Hear how Vault is used within Banco Bilbao Vizcaya Argentaria's (BBVA) hybrid architecture to deploy banking services in both Spain and Mexico.

Hear about Vault open source and Enterprise usage within BBVA's new hybrid architecture (on-prem & AWS for core services).

What You'll Learn

Learn how and why they transitioned from OSS to Enterprise to adopt BBVA's required hybrid architecture in both Spain and Mexico. And see why Vault has become one of the most widely adopted services at BBVA.

Transcript

Hello everybody. Thank you for coming. My name is Ignacio Fuentes-Villegas, and I come from Spain, from Madrid. I work for BBVA, and I am the leader of the cryptographic team.

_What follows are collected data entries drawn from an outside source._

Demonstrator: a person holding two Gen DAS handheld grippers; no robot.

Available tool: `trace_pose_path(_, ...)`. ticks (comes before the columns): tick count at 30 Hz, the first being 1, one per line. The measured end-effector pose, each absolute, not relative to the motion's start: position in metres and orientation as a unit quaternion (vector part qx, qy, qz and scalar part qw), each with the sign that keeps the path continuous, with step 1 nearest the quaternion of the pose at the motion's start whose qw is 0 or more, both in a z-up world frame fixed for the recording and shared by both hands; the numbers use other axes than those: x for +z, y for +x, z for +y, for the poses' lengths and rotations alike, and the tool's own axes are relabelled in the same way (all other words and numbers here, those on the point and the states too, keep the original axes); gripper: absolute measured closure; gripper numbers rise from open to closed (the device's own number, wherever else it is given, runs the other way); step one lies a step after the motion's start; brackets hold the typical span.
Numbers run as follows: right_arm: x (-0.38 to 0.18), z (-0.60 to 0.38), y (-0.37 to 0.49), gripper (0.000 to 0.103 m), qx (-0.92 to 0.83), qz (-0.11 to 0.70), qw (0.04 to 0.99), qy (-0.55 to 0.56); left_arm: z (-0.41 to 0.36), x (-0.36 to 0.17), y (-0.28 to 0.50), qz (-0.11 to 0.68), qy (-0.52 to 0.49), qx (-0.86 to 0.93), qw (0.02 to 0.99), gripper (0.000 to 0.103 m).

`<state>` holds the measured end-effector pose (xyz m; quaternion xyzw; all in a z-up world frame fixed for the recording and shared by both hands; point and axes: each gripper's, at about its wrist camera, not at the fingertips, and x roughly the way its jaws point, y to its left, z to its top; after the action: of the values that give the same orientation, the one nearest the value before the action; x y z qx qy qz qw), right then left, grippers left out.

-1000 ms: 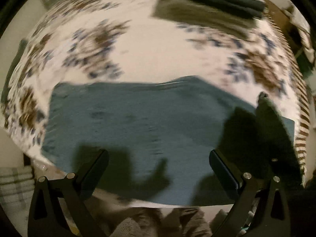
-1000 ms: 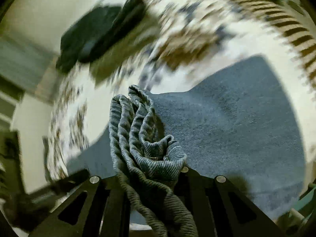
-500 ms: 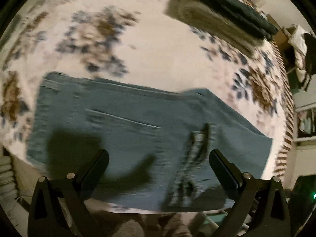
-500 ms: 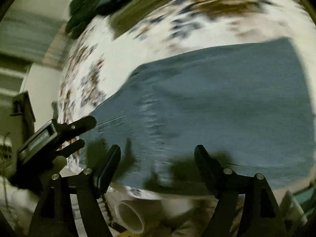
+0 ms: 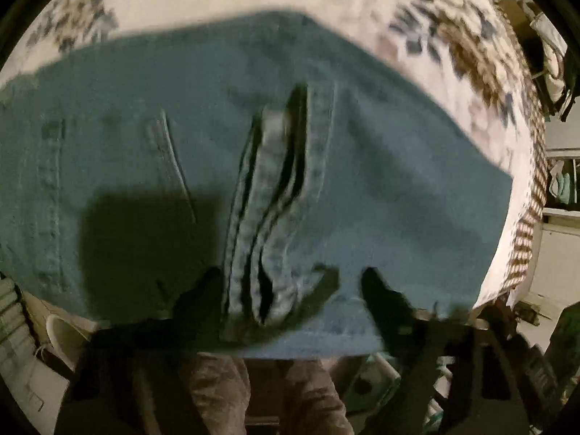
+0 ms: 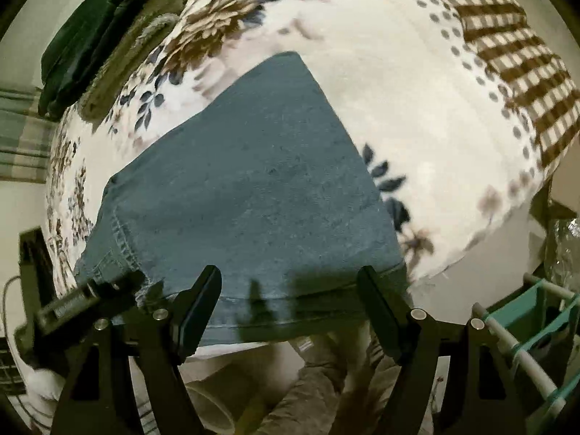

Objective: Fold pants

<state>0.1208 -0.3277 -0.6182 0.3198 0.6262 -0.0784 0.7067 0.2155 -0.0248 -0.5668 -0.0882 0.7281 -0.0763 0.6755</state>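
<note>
The pants [image 5: 380, 188], blue denim, lie spread flat on a bed covered by a floral blanket [image 6: 417, 116], their near edge running along the side of the bed closest to the cameras. In the left wrist view, which is blurred, a bunched ridge of folded hems [image 5: 268, 217] lies on top of the flat denim, running away from the camera, with a pocket seam to its left. The left gripper [image 5: 290, 290] hangs low over the near edge of the pants, its jaws spread wide to either side of that ridge, and nothing is held between them. In the right wrist view the right gripper [image 6: 290, 301] hovers over the near edge of the smooth denim panel, its jaws wide apart and empty. At the far corner of the bed a stack of folded dark clothes [image 6: 90, 32] rests on the blanket, well apart from the pants.
</note>
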Motion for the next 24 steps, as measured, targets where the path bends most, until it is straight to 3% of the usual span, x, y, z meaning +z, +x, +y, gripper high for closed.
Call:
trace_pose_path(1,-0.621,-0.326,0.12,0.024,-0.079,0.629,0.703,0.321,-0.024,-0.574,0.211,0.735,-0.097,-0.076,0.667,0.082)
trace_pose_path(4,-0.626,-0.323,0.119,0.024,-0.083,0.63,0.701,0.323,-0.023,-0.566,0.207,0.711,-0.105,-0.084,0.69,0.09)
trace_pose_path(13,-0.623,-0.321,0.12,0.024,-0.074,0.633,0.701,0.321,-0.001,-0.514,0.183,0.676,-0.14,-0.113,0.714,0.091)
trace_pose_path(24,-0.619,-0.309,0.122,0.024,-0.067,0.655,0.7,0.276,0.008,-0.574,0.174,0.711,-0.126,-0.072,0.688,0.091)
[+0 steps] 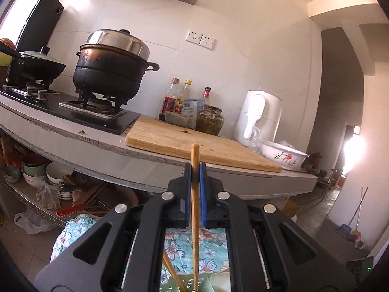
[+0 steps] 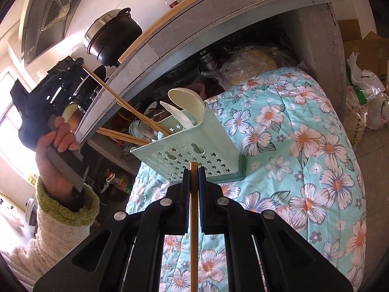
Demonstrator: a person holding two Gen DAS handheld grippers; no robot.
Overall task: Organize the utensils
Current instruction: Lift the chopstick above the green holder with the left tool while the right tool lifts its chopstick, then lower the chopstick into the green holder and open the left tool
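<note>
Clamped between the blue pads of the left gripper point(image 1: 195, 168) is a wooden chopstick point(image 1: 195, 194), its tip poking out toward the cutting board point(image 1: 184, 143) on the counter point(image 1: 73, 136). Its lower end reaches down into the green utensil basket point(image 2: 192, 146), which sits on a flowered quilt point(image 2: 304, 146). Similarly, the right gripper point(image 2: 194, 172) is closed on another chopstick point(image 2: 194, 219), just short of the basket's wall. More chopsticks point(image 2: 121, 136) and white spoons point(image 2: 187, 104) stand in the basket.

Both hand-held grippers point(image 1: 195, 168) point(image 2: 194, 170) clamped shut
</note>
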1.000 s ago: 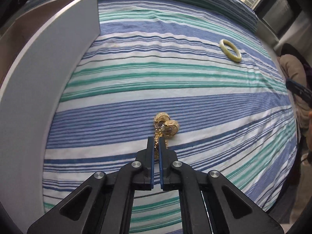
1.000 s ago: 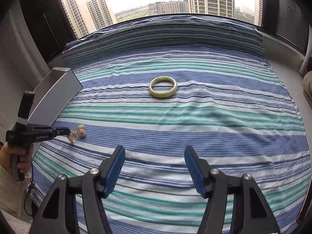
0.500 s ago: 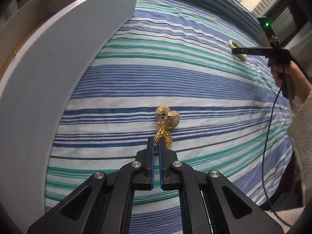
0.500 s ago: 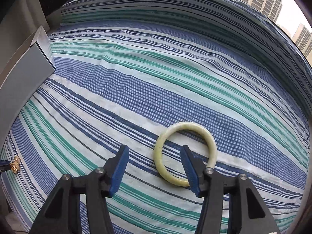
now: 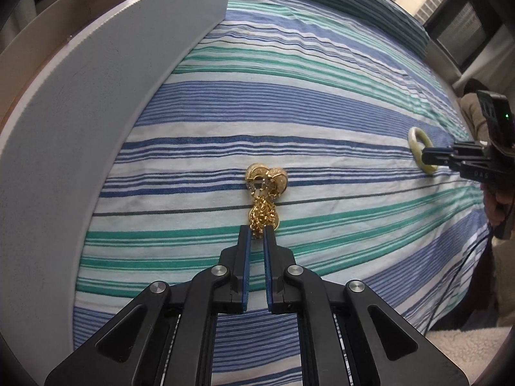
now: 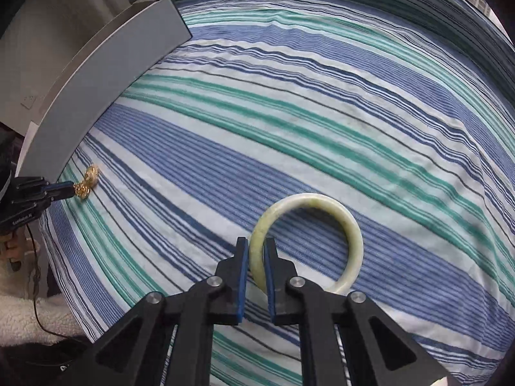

This is the agenda. First, I'm going to introduce who BBVA is and what we do in the cryptographic team in the holding area. Secondly, I am going to explain the different Vault installations we have in BBVA because we started many years ago with the open source Vault installation. I am going to explain how we had to expand our Vault installation to when critical applications came and needed to constantly use Vault for reading and writing secrets.

I am going to explain what a hybrid architecture means for us in BBVA — and end my presentation by explaining a very simple use case about the main BBVA mobile banking application using Vault constantly — not just for storing passwords, for authentication — but executing critical transactions and using Vault constantly with very high availability. And I'm going to speak a little about the future of introducing HSMs, KMS encryption, and other things.

About BBVA 

Who we are BBVA. BBVA is a large group of banks with a presence in more than 25 countries, with 6,000 branches, more than 100,000 employees, and more than 80 million customers around the world. 

We are the first bank in Mexico. We are the third bank in Spain. We are also in many countries in South America and Turkey. I'm not going to explain the numbers because I'm going into a tale about some chats about real installations we have evolved for the open source and enterprise version. 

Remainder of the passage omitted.